В целом, белки на выравнивании схожи, что подтверждается высоким весом и процентом сходства, и скорее всего гомологичны (идентификаторы белков можно посмотреть в проекте Jalview). Низкие значения E-value говорят, что находки гомологов достоверны. Все эти белки катализируют окислительно-восстановительные реакции с глицином у бактерий, что можно тоже считать одним из аргументов, подтвреждающих гомологию. Среди 7 белков в выравнивании есть два, которые заметно длиннее остальных и выровнены с ними с хорошей степенью сходства, но далеко не 100%-ым покрытием. Как следует из их описания в UniProt, это белки цианобактерий, несущие домены, сходные с глицин-оксидазой и с тиазол-синтазой.
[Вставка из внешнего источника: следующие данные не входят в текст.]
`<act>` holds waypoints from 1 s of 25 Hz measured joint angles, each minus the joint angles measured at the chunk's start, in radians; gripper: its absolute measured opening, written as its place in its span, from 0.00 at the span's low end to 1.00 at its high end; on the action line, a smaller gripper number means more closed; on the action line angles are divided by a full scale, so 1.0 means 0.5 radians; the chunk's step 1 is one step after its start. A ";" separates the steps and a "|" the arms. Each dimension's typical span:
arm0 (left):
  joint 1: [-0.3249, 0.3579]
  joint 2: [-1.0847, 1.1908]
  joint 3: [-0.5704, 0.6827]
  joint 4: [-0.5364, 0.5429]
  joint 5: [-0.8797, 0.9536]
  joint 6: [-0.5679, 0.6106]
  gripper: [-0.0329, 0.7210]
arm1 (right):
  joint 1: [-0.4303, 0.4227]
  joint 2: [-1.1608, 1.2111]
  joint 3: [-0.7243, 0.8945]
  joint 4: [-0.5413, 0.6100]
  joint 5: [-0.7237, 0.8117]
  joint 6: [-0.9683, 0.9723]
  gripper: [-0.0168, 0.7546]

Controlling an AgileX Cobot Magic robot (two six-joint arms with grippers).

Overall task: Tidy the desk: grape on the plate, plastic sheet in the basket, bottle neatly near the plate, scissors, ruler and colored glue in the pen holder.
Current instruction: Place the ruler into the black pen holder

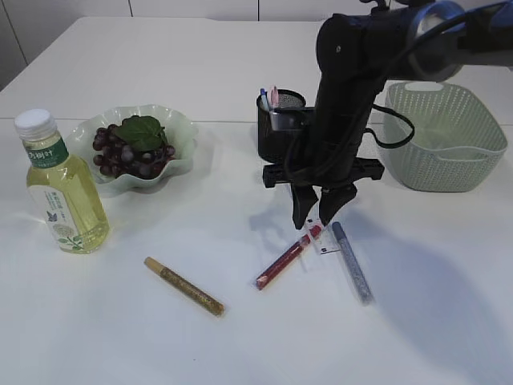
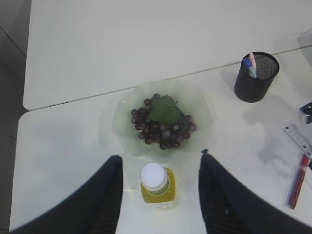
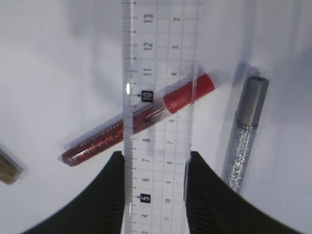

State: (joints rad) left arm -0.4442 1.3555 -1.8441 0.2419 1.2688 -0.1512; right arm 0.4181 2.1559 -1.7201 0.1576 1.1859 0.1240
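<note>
My right gripper (image 1: 321,218) (image 3: 155,155) is shut on the edges of a clear ruler (image 3: 158,97), whose far end lies across a red glue tube (image 3: 122,129) (image 1: 284,261). A silver glue tube (image 1: 353,263) (image 3: 246,131) lies just right of it and a gold one (image 1: 184,286) further left. My left gripper (image 2: 161,155) is open high above the yellow bottle (image 2: 157,185) (image 1: 64,188). The bottle stands beside the green plate (image 1: 180,128) that holds the grapes (image 1: 128,148) (image 2: 163,129). Scissors and plastic sheet do not show.
The black pen holder (image 1: 276,128) (image 2: 256,78) stands behind my right arm with pens in it. The green basket (image 1: 445,136) stands at the right rear. A table seam runs behind the plate.
</note>
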 joint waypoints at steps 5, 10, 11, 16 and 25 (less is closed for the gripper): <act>0.000 0.000 0.000 0.000 0.000 0.000 0.54 | 0.043 -0.168 0.186 -0.123 -0.228 0.044 0.38; 0.000 0.000 0.000 0.000 0.000 0.000 0.54 | 0.136 -0.331 0.548 -0.148 -0.560 0.062 0.38; 0.000 0.000 0.000 0.000 0.000 0.000 0.54 | 0.154 -0.358 0.616 -0.148 -0.623 0.062 0.38; 0.000 0.000 0.000 0.000 0.000 0.000 0.54 | 0.175 -0.542 0.931 -0.205 -0.984 0.121 0.38; 0.000 0.000 0.000 0.000 0.000 0.000 0.54 | 0.175 -0.760 1.032 -0.535 -1.449 0.130 0.38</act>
State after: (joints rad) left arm -0.4442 1.3555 -1.8441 0.2419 1.2688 -0.1512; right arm 0.5057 1.7760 -1.2044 -0.1100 0.4612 0.1893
Это может быть связано с тем, что дегидроглицин участвует затем в образовании кольца тиазола, поэтому эти два процесса могут быть пространственно совмещены. Небольшие участки глицин-оксидаз, выровненные на длинные участки, гомологичные, видимо, тиазол-синтазе, по моему мнению являются небольшой ошибкой выравнивания, так как их наличие в таком виде трудно объяснить эволюционно.
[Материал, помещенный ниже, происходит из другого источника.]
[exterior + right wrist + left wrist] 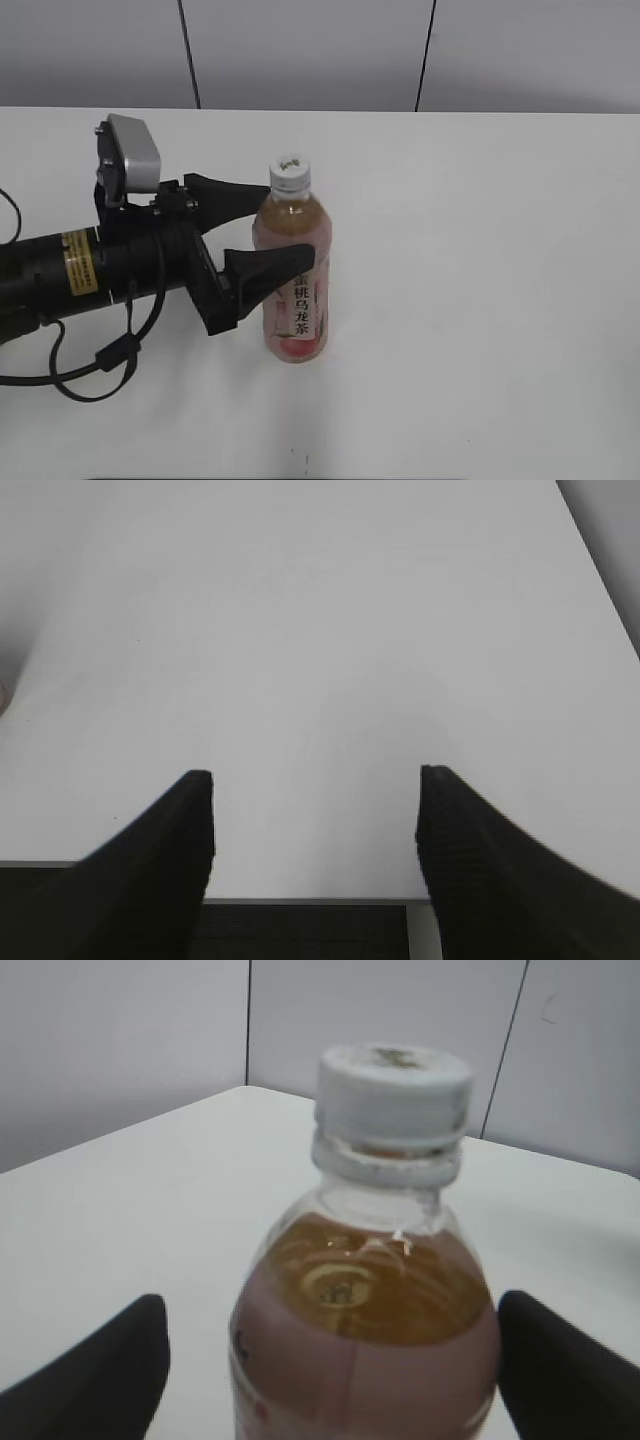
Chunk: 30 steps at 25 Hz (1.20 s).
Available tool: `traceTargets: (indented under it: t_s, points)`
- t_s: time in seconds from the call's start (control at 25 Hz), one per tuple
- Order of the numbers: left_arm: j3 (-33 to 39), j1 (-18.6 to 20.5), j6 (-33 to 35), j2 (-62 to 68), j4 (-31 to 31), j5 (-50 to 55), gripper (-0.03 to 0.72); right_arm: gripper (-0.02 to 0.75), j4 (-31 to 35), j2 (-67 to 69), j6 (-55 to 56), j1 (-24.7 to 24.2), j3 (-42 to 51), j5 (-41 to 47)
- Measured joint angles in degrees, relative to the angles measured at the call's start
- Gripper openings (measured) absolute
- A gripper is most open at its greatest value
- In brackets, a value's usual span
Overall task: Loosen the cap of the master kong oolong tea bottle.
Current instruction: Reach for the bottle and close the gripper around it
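Left gripper (262, 235): spread wide, one finger on each side of the bottle's upper body, contact not clear.
Master kong oolong tea bottle (293, 290): upright on the tabletop (480, 300), standing between the left gripper's fingers.
Cap (393, 1088): white, seated on the bottle neck, above the left gripper's fingers.
Right gripper (314, 825): spread, holding nothing, over bare tabletop; out of the exterior view.
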Motion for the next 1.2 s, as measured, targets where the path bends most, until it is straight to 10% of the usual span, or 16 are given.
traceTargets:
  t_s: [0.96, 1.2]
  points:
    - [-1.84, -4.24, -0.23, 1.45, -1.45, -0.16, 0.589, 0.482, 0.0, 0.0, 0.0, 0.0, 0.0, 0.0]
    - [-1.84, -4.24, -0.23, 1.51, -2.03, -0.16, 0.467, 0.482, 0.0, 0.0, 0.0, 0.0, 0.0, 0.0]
Я выбрал полипротеин gag одного из мышиных вирусов лейкоза: Friend murine leukemia virus (isolate 57), AC="P26807", RecName: Full=Gag polyprotein, ID="GAG_MLVF5". Этот полипротеин содержит ключевые белки и характерен для большинства представителей отряда Ortervirales, представителями которого являются ретровирусы (Coffin et al., 1997). В нём я выбрал белок капсида p30 (Capsid protein p30, id="PRO_0000040898"), располагающийся на участке 217-479 остаток на полипротеине, и извлёк его с помощью программы descseq:
descseq sw:GAG_MLVF5[217:479] nucl_caps.fasta -name "Capsid protein p30, id=PRO_0000040898; from Gag polyprotein, AC=" -description ", id=GAG_MLVF5"
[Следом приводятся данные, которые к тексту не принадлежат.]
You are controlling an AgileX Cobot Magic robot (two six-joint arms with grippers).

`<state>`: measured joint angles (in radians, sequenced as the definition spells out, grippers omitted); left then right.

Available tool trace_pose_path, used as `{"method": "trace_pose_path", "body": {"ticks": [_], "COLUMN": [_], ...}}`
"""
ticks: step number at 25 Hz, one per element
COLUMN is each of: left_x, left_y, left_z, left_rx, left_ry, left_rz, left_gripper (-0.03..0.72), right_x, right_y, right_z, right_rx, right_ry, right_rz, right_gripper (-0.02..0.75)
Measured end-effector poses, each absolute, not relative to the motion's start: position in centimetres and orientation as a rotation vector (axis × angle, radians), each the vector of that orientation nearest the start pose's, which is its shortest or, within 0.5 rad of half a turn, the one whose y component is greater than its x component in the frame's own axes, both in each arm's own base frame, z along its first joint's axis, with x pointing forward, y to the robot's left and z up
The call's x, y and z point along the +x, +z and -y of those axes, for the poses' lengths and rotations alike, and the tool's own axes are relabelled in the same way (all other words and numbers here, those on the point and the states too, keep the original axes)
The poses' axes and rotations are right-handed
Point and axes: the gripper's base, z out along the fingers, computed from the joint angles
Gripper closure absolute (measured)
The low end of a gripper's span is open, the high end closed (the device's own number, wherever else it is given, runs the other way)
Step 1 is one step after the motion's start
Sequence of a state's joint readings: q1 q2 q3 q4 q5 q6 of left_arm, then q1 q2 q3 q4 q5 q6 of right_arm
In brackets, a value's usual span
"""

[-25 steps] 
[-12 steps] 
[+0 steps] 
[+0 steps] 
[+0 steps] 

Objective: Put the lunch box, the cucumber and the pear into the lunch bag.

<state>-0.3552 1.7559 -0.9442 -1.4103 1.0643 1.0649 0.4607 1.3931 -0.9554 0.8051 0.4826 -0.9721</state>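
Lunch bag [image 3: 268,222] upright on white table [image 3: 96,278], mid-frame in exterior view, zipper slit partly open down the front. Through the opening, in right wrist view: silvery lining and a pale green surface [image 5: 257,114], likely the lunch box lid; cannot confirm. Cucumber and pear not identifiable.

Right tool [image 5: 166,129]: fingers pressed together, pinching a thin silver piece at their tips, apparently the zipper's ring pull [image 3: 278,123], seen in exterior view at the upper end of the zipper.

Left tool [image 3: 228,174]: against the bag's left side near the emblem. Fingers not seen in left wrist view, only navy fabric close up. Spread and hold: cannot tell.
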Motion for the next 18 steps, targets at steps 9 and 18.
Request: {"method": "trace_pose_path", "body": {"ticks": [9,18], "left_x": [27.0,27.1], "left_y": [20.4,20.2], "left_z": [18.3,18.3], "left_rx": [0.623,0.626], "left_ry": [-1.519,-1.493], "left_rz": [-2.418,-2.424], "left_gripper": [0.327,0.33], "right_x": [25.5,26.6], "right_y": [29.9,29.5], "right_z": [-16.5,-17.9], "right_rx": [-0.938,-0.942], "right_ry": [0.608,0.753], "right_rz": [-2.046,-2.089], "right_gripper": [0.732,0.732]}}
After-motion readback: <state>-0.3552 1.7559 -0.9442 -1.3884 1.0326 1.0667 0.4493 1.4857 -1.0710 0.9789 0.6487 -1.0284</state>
После этого я сделал запрос в BLAST по базе SwissProt с параметрами по умолчанию, кроме: expect threshold 10, длина слова 2, включён фильтр участков малой сложности. Среди результатов с E-value меньше 1 были только gag-полипротеины из других вирусов. Я выбрал 6 из них (идентификаторы выбранных полипротеинов можно посмотреть в проекте Jalview), добавил изолированную последовательность белка капсида и построил множественное выравнивание с помощью muscle. В Jalview я убрал из выравнивания участки, невыровненные с последовательностью белка капсида. Белки демонстрируют очень высокое сходство, многие продолжительные участки консервативны и идентичны у всех последовательностей (например 47-59, 153-162, 217-228). Видимо, эти белки гомологичны.